Поначалу ничего не происходило. Но однажды днем я обходил дозором горный склон. Это было так давно – пятьдесят шесть лет назад, – что, хотя я помню мельчайшие подробности, я не помню, какое время года было тогда. Это могла быть и поздняя осень, и зима, и ранняя весна, потому что на мне был свитер. Я уверен в этом, у меня хорошая зрительная память. Форма у нас была коричневая, как почти всё в той стране, и это была лучшая маскировка, но в горах командир сделал одно доброе дело – добыл нам зеленое обмундирование. Я мог неподвижно стоять в зарослях, и никто меня не видел из-за густых ветвей.

Несмотря на то что до сих пор я не поймал ни одного лазутчика, ухо я всегда держал востро, особенно когда передвигался: в движении ты особенно уязвим. Когда сидишь в засаде, у тебя существенное преимущество перед тем, кого ты караулишь. А когда ты двигаешься, каждый звук объявляет о твоем присутствии. Я двигался осторожно, короткими перебежками. Стоял чудесный день, небо голубело, дул легкий ветерок. Почва была довольно сухой. Вооружен я был как обычно: автомат в руках стоял на предохранителе (а вдруг споткнусь и упаду). Наверное, в тот день я был не в духе, по всей видимости из-за стычки с кем-то из сослуживцев или офицеров. Мало ли тогда было обид и разочарований.

Я делал несколько шагов, потом останавливался и прислушивался. Метр-другой, затем несколько минут неподвижности и тишины.
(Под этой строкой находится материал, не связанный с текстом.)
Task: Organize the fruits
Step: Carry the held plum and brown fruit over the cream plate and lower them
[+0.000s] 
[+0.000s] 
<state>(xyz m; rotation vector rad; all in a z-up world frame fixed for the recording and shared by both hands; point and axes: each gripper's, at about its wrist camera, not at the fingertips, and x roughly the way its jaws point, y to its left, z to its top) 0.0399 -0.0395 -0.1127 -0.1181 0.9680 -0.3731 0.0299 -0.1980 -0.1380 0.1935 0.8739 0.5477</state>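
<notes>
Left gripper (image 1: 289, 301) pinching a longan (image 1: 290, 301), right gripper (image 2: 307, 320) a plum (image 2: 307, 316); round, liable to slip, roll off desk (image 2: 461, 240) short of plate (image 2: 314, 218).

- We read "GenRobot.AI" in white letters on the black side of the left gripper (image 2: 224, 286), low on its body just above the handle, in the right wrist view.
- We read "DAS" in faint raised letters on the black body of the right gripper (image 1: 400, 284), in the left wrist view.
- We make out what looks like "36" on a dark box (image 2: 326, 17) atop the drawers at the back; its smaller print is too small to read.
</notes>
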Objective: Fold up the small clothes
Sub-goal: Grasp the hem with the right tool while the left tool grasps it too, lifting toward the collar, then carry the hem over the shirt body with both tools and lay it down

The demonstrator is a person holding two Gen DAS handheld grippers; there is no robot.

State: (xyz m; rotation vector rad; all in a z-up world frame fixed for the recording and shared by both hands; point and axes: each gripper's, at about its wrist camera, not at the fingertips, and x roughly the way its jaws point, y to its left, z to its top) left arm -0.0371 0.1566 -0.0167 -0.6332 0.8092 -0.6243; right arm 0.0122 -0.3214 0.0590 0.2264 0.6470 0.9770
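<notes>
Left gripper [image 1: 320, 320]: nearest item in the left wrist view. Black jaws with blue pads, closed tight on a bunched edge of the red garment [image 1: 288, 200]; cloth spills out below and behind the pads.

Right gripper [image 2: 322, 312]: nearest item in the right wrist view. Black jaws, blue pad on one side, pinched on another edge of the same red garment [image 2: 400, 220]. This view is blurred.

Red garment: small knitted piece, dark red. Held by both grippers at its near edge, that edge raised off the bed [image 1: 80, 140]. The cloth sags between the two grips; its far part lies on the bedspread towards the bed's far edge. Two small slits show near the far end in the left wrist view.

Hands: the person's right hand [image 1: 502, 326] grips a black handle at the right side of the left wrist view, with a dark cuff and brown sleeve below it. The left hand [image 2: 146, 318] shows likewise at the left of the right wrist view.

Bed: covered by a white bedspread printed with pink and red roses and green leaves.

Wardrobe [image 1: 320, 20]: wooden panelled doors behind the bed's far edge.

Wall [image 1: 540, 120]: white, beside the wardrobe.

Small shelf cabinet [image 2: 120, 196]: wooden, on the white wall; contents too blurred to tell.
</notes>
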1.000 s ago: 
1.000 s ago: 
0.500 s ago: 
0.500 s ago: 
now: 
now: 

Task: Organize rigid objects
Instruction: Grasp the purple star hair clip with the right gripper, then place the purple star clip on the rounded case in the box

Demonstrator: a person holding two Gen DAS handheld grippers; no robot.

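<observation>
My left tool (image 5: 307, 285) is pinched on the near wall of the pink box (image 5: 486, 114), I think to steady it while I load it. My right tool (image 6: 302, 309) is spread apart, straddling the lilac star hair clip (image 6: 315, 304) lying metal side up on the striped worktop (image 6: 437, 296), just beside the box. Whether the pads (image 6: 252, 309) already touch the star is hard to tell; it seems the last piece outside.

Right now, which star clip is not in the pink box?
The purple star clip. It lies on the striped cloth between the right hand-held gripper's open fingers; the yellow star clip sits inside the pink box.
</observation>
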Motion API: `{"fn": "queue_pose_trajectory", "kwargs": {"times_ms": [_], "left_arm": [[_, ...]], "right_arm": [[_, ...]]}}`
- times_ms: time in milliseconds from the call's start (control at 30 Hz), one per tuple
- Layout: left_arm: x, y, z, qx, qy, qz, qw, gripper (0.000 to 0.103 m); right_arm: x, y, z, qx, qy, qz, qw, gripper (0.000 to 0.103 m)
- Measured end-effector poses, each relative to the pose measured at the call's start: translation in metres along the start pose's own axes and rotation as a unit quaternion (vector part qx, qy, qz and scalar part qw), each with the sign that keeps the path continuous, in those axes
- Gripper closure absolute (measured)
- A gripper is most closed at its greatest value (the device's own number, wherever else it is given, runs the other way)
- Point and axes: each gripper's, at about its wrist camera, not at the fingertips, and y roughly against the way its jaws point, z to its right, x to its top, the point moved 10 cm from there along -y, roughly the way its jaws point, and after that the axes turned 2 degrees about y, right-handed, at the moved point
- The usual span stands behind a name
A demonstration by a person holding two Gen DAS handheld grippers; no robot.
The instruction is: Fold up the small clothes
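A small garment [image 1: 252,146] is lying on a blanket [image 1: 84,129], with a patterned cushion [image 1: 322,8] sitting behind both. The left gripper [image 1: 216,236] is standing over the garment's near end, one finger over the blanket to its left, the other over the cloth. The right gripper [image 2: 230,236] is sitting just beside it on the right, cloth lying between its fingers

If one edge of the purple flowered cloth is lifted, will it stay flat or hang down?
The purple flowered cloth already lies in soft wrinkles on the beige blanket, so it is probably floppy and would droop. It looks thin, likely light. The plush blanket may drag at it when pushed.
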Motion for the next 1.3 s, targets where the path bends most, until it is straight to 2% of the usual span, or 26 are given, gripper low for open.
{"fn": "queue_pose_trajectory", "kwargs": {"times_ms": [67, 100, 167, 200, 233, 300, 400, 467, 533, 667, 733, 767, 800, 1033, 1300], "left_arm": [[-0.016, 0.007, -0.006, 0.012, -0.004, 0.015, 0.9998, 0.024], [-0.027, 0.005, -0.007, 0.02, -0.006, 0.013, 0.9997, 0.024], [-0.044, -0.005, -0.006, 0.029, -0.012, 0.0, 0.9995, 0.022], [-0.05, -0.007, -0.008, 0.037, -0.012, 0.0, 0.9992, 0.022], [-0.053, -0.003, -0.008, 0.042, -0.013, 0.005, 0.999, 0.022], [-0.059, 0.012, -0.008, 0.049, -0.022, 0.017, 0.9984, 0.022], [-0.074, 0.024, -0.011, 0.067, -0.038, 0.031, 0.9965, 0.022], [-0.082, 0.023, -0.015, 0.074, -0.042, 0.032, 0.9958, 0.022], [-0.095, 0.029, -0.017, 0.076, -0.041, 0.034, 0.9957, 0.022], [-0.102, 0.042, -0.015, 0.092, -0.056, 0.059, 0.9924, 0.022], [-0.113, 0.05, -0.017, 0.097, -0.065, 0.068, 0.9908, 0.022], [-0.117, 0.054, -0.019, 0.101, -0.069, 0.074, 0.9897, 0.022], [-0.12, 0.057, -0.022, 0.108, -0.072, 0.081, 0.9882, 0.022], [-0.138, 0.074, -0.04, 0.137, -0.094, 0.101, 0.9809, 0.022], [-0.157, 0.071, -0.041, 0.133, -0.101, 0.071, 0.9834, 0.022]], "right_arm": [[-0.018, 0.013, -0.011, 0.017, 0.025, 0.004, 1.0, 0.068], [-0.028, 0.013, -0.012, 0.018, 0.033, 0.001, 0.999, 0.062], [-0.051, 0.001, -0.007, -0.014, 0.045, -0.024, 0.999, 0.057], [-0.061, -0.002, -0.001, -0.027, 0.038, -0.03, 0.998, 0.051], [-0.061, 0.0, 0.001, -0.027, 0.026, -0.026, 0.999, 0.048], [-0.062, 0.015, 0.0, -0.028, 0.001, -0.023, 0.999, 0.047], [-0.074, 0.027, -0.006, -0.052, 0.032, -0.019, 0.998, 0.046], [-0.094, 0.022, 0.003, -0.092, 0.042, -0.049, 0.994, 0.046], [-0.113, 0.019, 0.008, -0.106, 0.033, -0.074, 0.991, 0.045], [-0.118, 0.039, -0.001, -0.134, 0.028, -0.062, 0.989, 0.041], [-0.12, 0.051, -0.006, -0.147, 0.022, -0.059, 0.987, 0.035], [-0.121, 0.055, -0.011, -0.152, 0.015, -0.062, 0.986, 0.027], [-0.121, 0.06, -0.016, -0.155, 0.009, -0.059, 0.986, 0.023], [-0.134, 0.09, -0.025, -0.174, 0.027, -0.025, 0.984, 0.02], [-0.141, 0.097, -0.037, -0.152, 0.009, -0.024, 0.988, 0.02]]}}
Во время одной из таких пауз мне показалось, что я слышу разговор шепотом. Пока я снимал автомат с предохранителя, пульс мой ускорился, и на мгновение я оглох от тока собственной крови в артериях. Но я заставил себя успокоиться и стал продвигаться вперед короткими шажками. Прямо передо мной сквозь гущу сучьев я увидел очертания двоих, их одежда сияла в лучах солнца. Глупость какая. В лесу надо избегать пятен света. Они говорили шепотом.

Я оглядел все вокруг. Мне не очень-то хотелось, чтобы меня пристрелили или прирезали, пока мое внимание сосредоточено на этих двоих. Вскоре я убедился, что, кроме этой пары ведущих беседу, вокруг ни души. Не знаю, как долго это продолжалось, но я крался в их сторону очень медленно и бесшумно, пока не оказался по другую сторону толстого дерева, под которым они стояли. Один из них был старый араб с пистолетом в кобуре на широком поясе с портупеей. С ним рядом стояла девушка лет двадцати, француженка, во всяком случае европейской внешности – голубоглазая блондинка. На ней была черно-белая клетчатая куфия, обернутая вокруг шеи, как теперь молодежь сплошь и рядом носит в Париже. Ее образ никогда не сотрется у меня из памяти. Мне было восемнадцать. Как только я увидел ее, я не просто возжелал ее, я по-настоящему влюбился и потерял всякий страх и всякую осторожность. На какие безумства способны люди в этом возрасте? Не знаю, потому что я, наверно, и сейчас снова смог бы.

– Влюбиться?

– Да, причем даже в ту, что хочет меня убить. Араб делал наброски на карте, а девушка чертила план расположения нашей базы. Они отмечали оборонительные укрепления, комментировали, советовались, корректировали. Это была зона военных действий, закрытая зона. Я знал, что они враги, но не воспринимал ее в этой роли. Я по-прежнему чувствовал к ней симпатию.